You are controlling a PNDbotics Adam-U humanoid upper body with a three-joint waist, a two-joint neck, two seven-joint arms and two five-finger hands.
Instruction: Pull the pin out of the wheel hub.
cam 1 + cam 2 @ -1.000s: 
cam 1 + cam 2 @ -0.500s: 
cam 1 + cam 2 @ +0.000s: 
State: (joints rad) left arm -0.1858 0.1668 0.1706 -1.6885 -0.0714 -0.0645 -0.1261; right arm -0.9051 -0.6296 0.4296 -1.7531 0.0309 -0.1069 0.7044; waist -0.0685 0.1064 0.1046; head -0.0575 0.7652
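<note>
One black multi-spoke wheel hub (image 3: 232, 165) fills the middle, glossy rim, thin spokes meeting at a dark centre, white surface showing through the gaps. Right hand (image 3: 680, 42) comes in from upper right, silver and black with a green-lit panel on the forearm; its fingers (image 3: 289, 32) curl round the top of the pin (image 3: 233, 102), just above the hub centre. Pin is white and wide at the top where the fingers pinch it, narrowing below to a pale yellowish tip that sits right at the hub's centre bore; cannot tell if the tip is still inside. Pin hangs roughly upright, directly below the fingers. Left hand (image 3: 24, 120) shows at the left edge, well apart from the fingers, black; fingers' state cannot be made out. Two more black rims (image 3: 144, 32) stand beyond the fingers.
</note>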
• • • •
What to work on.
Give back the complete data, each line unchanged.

Solution.
You are controlling a PNDbotics Adam-U humanoid upper body with a three-joint waist, a two-joint neck, two seven-joint arms and two five-finger hands.
Instruction: Pull the pin out of the wheel hub.
cam 1 + cam 2 @ -1.000s: 
cam 1 + cam 2 @ -0.500s: 
cam 1 + cam 2 @ +0.000s: 
State: (joints rad) left arm -0.1858 0.1668 0.1706 -1.6885 -0.0714 -0.0645 -0.1261; right arm -0.9051 -0.6296 0.4296 -1.7531 0.0309 -0.1069 0.7044; waist -0.0685 0.1064 0.1046; head -0.0575 0.7652
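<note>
One black multi-spoke wheel hub (image 3: 232, 165) fills the middle, glossy rim, thin spokes meeting at a dark centre, white surface showing through the gaps. Right hand (image 3: 680, 42) comes in from upper right, silver and black with a green-lit panel on the forearm; its fingers (image 3: 289, 32) curl round the top of the pin (image 3: 233, 102), just above the hub centre. Pin is white and wide at the top where the fingers pinch it, narrowing below to a pale yellowish tip that sits right at the hub's centre bore; cannot tell if the tip is still inside. Pin hangs roughly upright, directly below the fingers. Left hand (image 3: 24, 120) shows at the left edge, well apart from the fingers, black; fingers' state cannot be made out. Two more black rims (image 3: 144, 32) stand beyond the fingers.
</note>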

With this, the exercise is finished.